See CDC’s meningococcal vaccine information statement for additional facts and recommendations.

New Vaccines Under Evaluation

Just as people are grouped by race, ethnicity and families based genetic similarities and differences, scientists characterize bacteria similarly. When developing a vaccine, the strains of a particular type of bacteria most likely to cause disease are usually included in the formulation. The meningococcal vaccines approved for use in the U.S. as of April 2014 provide protection specifically against what are known as groups A, C, W and Y meningococcus. However, group B meningococcus also causes meningitis and the vaccines currently approved by the U.S. Food and Drug Administration do not provide protection against this variant.

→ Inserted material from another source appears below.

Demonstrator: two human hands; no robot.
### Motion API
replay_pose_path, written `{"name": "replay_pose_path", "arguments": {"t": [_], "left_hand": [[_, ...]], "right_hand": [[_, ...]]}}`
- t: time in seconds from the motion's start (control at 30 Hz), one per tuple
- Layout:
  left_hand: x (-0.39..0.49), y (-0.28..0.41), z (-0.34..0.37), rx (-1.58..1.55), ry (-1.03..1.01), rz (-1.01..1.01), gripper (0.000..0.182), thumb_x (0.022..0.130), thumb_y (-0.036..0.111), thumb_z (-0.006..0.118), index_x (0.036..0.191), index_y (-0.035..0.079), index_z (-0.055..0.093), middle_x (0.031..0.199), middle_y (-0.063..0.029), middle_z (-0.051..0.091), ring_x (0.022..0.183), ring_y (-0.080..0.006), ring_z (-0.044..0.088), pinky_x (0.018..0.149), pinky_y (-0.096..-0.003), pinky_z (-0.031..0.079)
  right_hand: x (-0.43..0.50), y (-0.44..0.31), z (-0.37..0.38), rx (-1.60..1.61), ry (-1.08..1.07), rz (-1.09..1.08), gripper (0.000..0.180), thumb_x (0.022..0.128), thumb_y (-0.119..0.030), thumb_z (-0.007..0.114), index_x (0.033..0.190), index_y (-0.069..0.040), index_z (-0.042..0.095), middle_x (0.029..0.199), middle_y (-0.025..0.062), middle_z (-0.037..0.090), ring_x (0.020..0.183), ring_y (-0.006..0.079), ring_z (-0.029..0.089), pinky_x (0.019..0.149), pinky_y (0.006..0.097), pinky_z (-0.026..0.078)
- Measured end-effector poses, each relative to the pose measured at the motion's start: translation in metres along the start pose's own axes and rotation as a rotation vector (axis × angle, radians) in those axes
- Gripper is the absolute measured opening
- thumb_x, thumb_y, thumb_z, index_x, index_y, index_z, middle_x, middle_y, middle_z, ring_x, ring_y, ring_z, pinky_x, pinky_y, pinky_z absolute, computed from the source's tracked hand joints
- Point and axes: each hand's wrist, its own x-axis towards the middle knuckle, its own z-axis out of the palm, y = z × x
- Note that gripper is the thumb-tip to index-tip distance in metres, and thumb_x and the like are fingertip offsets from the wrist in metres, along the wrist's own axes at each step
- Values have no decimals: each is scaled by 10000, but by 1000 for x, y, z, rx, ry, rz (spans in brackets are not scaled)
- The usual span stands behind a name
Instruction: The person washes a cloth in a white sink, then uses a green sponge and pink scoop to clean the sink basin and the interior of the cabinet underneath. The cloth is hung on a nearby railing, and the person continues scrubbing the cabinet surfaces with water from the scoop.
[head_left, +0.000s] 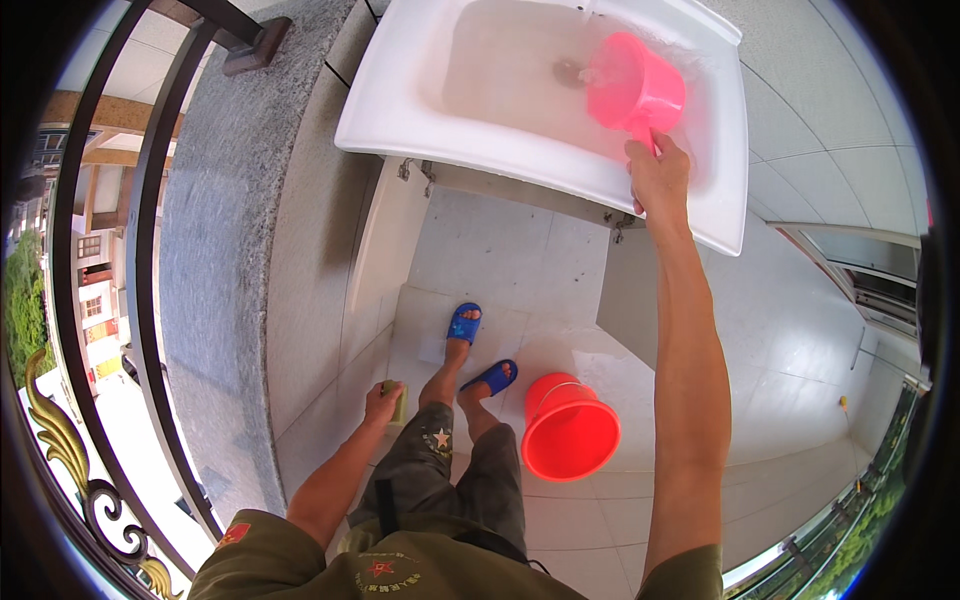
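Observation:
My right hand (660, 176) grips the handle of a pink plastic dipper (664, 90), which is tilted in the right part of a white sink basin (420, 135). Water pours from the dipper's mouth towards the dark drain (570, 73), and shallow water covers the basin's bottom. Low at my left side, my left hand (382, 403) is closed around a greenish block-like thing, perhaps a sponge (399, 405). On the floor to the right of my feet stands a red plastic bucket (571, 439) with a wire handle; no contents show in it.
Below the basin is a cabinet with its door (382, 232) swung out at the left and another panel (628, 292) at the right. A stone ledge (217, 262) and a metal railing (142, 225) run along the left. Some floor tiles (585, 345) look wet near my blue slippers (491, 377).

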Motion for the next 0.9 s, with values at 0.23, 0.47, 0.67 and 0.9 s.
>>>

But there is good news. Two vaccines that provide protection against group B meningococcus were granted “breakthrough therapy” status by the FDA in March and April 2014. This designation means the vaccines will undergo expedited FDA review and may soon be available for use in the U.S. One of the group B meningococcus vaccines is already approved for use in Canada, Australia and Europe.

Next Steps

For Patients

  • Review your immunizations with your doctor to be sure you are current with all vaccine recommendations to protect you from acute bacterial meningitis.
  • Talk with doctor if you’re unsure whether you need certain vaccines, especially if you have recently been diagnosed with a chronic health condition.
  • If you or a family member experience symptoms suggestive of meningitis, seek immediate medical evaluation. Common symptoms include fever, headache, neck stiffness, light sensitivity, vomiting, and sleepiness and/or reduced alertness.  

For Family Caregivers

  • Talk with your family doctor or pediatrician to be sure your children have received all the immunizations needed to protect them from vaccine-preventable meningitis.
  • If you help care for elder loved ones, talk with them or their doctor to be sure they have received the vaccines necessary to protect them from acute bacterial meningitis and other infectious diseases.